It’s funny how when a Democrat explicitly motivated by partisan politics shoots up a baseball field, everyone is supposed to take responsibility because “both sides” are to blame. But when a lunatic with no party affiliation, and who hates President Trump, allegedly sprays bullets in a synagogue, well, Republicans have a lot to answer for.
Washington Post columnist Eugene Robinson wrote Monday in response to the synagogue massacre, “‘Both sides’ are not responsible for the horrific political terrorism we have seen this past week” because “only the right is to blame — starting with President Trump and his complicit enablers in the Republican Party.”
Forty-eight-year-old Robert Bowers, the suspect charged with murdering 11 people and injuring several more at the Pittsburgh synagogue, was not registered with any political party, according to the Associated Press.
He apparently spent his days on a social media platform called Gab airing out his resentments, which included remarks by Bowers that Trump is “surrounded by kikes,” is “a globalist, not a nationalist,” and that “[t]here is no #MAGA as long as there is a kike infestation.” He also said in one posting that he did not vote for Trump.
“For the record, I did not vote for him, nor have I owned, worn or even touched a maga hat,” Bowers wrote on Gab.
Absent all real evidence that Bowers was motivated by Trump or Republicans to kill nearly a dozen Jews, Robinson and others in the media have pointed to Bowers’ hatred for immigrants and its supposed link to Trump’s recent campaign rhetoric on the so-called “caravan” of Central American migrants heading to the U.S.
“Bowers was fixated on the so-called caravan of Central American migrants, which Trump and the Republicans have cynically exploited to drive turnout in the midterm election,” wrote Robinson.
Bowers was not so much “fixated” on the caravan as he was a critic of the Hebrew Immigrant Aid Society, a Jewish organization that aids refugees.
Bowers was convinced that the caravan was a product of HIAS.
“HIAS likes to bring invaders in that kill our people,” he said in a Gab post shortly before the killing spree. “I can’t sit by and watch my people get slaughtered. Screw your optics, I’m going in.”
Only the news media could listen to Trump ring the alarm over immigrants coming from Central America and find its true connection to a Pittsburgh synagogue shooting carried out by a crazed anti-Semite.

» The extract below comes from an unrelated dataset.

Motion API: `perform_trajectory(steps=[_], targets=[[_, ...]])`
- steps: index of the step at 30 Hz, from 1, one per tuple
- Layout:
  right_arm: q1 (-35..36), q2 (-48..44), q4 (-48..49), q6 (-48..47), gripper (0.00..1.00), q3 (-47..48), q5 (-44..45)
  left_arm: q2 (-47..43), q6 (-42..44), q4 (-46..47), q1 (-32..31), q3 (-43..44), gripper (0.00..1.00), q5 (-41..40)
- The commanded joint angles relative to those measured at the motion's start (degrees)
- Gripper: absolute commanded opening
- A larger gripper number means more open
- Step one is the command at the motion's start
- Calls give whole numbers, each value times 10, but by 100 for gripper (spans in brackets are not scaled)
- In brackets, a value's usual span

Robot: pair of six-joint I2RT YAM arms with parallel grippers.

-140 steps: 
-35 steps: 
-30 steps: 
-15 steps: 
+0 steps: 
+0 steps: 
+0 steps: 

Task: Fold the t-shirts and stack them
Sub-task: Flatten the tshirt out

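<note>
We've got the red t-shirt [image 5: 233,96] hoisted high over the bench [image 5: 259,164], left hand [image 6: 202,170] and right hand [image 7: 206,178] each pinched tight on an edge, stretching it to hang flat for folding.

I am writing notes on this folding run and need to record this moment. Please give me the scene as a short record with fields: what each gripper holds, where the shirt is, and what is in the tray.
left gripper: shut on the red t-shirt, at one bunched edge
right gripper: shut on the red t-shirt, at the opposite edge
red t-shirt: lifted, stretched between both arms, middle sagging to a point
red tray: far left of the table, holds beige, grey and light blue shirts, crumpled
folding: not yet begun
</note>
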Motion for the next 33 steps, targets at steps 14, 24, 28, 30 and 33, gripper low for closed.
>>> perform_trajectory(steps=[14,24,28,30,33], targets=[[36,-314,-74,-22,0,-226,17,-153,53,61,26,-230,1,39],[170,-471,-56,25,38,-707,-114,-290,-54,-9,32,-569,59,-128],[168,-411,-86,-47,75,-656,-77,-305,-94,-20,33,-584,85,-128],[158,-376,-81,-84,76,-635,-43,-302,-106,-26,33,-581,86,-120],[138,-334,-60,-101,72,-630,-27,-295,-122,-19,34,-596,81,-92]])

“Don’t tell me that ‘both sides’ need to do better,” Robinson wrote. “Republicans who remain silent deserve to be swept out of office.”

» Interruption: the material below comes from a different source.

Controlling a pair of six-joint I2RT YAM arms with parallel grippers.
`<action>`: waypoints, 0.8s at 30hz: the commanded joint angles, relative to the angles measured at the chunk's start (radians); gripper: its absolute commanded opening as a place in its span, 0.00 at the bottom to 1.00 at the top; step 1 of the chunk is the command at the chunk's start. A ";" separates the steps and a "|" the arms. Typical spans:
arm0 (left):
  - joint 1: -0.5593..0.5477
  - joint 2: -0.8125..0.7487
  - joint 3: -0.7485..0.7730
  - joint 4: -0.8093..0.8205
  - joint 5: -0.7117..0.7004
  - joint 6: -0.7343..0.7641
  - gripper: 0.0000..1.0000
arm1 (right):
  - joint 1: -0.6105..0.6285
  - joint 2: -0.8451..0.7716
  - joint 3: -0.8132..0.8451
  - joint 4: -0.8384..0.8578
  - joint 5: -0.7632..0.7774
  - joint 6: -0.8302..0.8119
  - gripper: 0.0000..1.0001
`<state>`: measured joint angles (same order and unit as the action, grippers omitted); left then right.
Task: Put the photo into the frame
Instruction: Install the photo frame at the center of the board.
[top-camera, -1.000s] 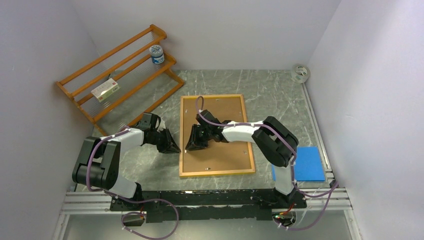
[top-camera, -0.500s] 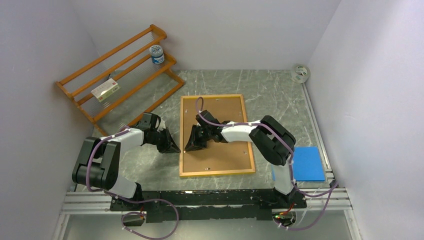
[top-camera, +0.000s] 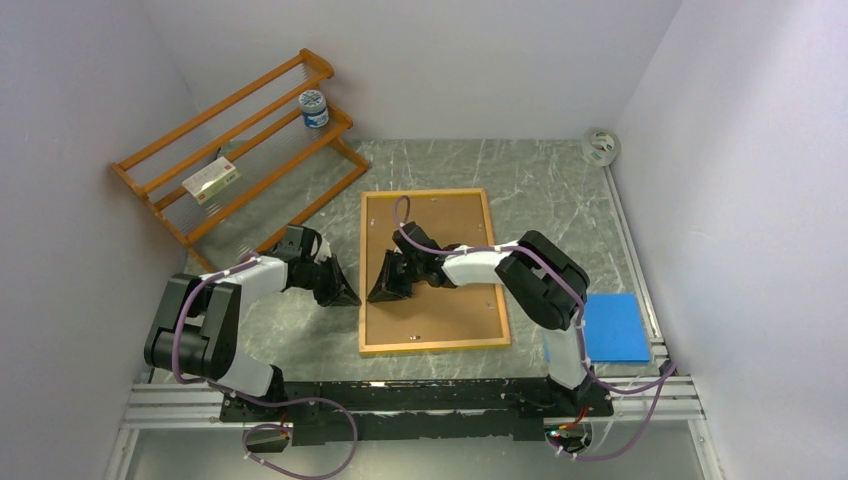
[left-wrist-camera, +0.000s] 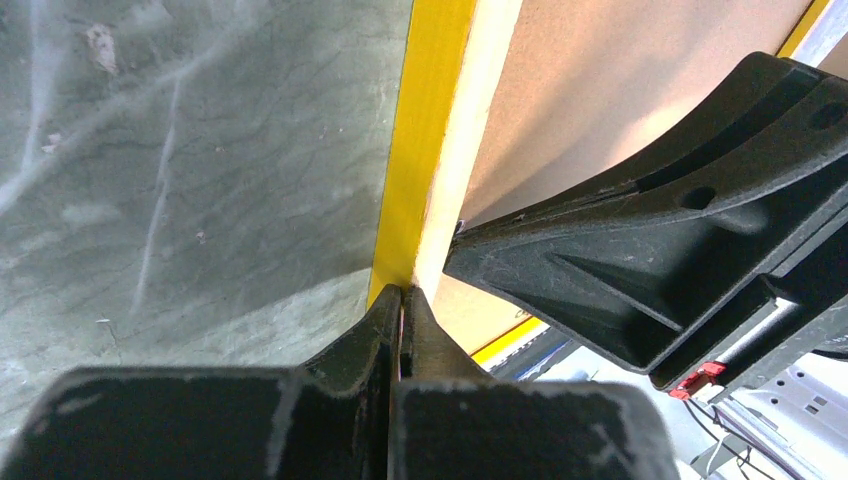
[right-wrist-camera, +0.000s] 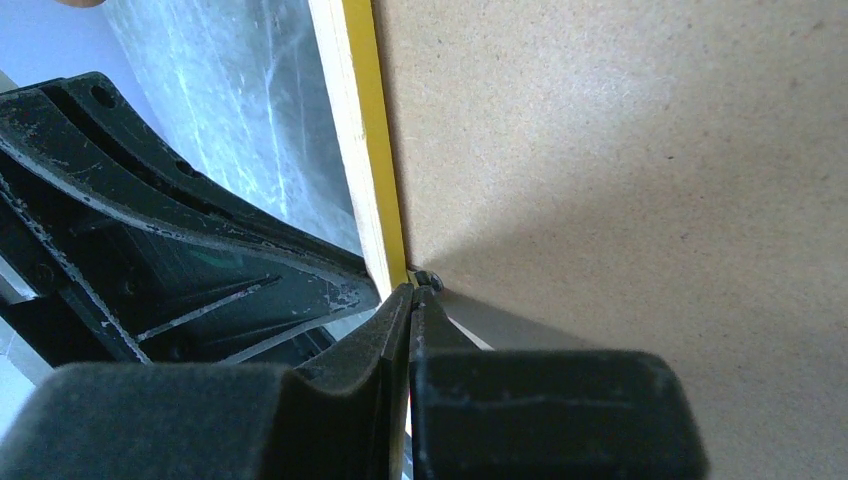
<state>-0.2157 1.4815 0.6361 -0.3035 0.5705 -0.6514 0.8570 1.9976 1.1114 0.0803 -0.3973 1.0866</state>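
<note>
The frame (top-camera: 432, 346) lies back up on the table, its brown backing board (top-camera: 440, 215) filling it. Its yellow side (left-wrist-camera: 420, 120) shows along the left rail. My left gripper (top-camera: 352, 298) is shut, its tips (left-wrist-camera: 403, 292) touching the outer face of that rail from the table side. Over the board, my right gripper (top-camera: 374, 295) is shut too. Its tips (right-wrist-camera: 412, 290) meet at a small dark tab (right-wrist-camera: 428, 279) where the board (right-wrist-camera: 620, 150) joins the rail (right-wrist-camera: 358, 130). The two grippers face each other across the rail. The photo is hidden.
An orange slatted rack (top-camera: 235, 140) stands at the back left, holding a jar (top-camera: 314, 108) and a small box (top-camera: 211, 181). A blue sheet (top-camera: 612, 328) lies at the right near edge. A tape roll (top-camera: 600, 146) sits in the far right corner. White walls enclose the table.
Both grippers have closed. The right gripper has slid slightly left toward the frame's left rail, and the right arm now covers less of the blue sheet.
</note>
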 joint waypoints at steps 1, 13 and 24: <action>-0.033 -0.001 -0.017 -0.004 -0.022 -0.010 0.03 | 0.003 0.005 -0.009 0.075 0.067 0.016 0.06; -0.031 -0.098 0.042 -0.024 -0.084 -0.017 0.14 | -0.031 -0.254 -0.078 0.113 0.123 -0.064 0.24; -0.015 -0.020 0.168 0.019 -0.120 -0.009 0.43 | -0.251 -0.520 -0.059 -0.428 0.500 -0.305 0.48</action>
<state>-0.2413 1.4200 0.7570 -0.3180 0.4873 -0.6655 0.6926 1.5265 1.0348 -0.1184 -0.0792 0.9051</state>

Contrast that to what some media said about James Hodgkinson, a Bernie Sanders supporter, who made sure it was Republicans practicing in a baseball field outside of Washington, D.C., before he went on his rampage, most notably shooting and critically wounding Rep. Steve Scalise, R-La.

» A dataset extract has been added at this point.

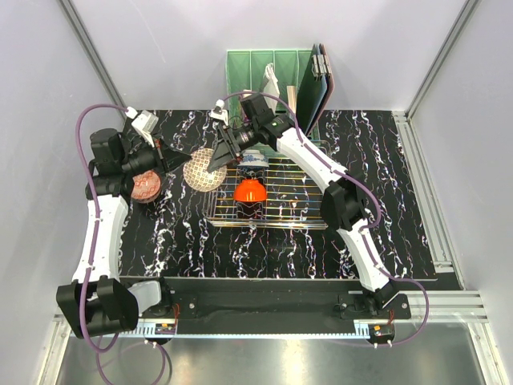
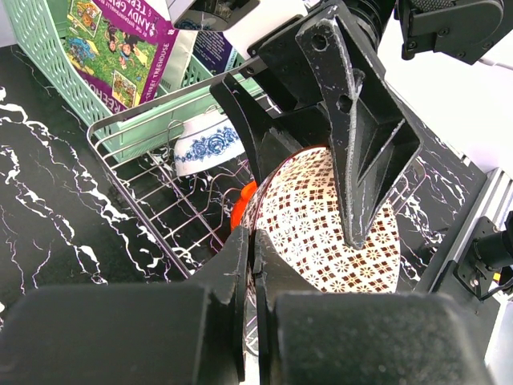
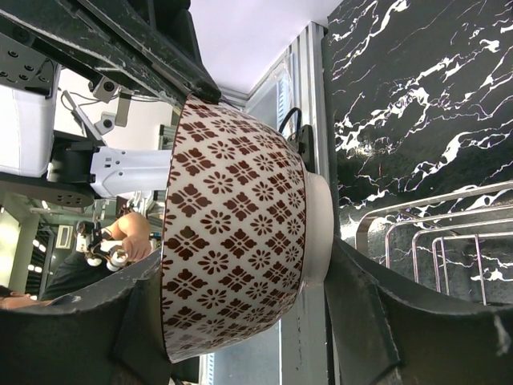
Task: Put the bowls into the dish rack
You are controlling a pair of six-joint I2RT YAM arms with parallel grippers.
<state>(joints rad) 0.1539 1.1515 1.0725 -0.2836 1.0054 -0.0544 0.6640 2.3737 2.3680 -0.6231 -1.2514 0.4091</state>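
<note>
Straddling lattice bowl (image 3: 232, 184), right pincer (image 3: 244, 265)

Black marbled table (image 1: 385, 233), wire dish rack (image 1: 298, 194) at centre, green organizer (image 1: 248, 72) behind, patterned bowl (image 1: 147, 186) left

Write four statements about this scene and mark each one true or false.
The left gripper pinches the lattice bowl by its rim. True.
The dish rack holds no bowls. False: an orange bowl and a white-blue bowl sit in it.
The right gripper has its fingers on either side of the lattice bowl. True.
The green organizer stands between the rack and the arm bases. False: it stands beyond the rack's far side.
</note>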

In the face of all evidence that Hodgkinson was a Democrat animated to go on a shooting rampage by his own political frustrations, New York Times political reporter Glenn Thrush looked to Trump. “Any debate about civility in politics begins with Trump,” he wrote at the time on Twitter. “No one has degraded discourse more, while embracing the fringe.”
A bemused editorial in the Washington Post asked, “Who knows what mixture of madness and circumstance causes someone to pick up a gun and go on a rampage?”
Who knows?! If only there had been some clue, like if Hodgkinson belonged to a Facebook group called, “It’s Time to Destroy Trump & Co.”
Oh, he was literally a member of a group by that exact name.
CBS Evening News anchor Scott Pelley ended his program the day after the shooting by decrying unspecified “leaders and political commentators who set an example” for having “led us into an abyss of violent rhetoric.”
See, when a partisan Democrat opens fire on a group of Republicans practicing baseball, everyone is called on to do better when they “set an example.” Meanwhile, Bowers didn’t like Trump, said he didn’t vote for Trump, and wasn’t a Republican, yet Trump and the GOP are expected to take full responsibility for his alleged actions.
I’d include an example of what Eugene Robinson said at the time of the Hodgkinson shooting, but he completely ignored it in his column that week, much like he and most of the media have quickly sidelined the story about a GOP county office in Florida that was shot up Sunday night.
At least he didn’t blame “both sides” for Hodgkinson.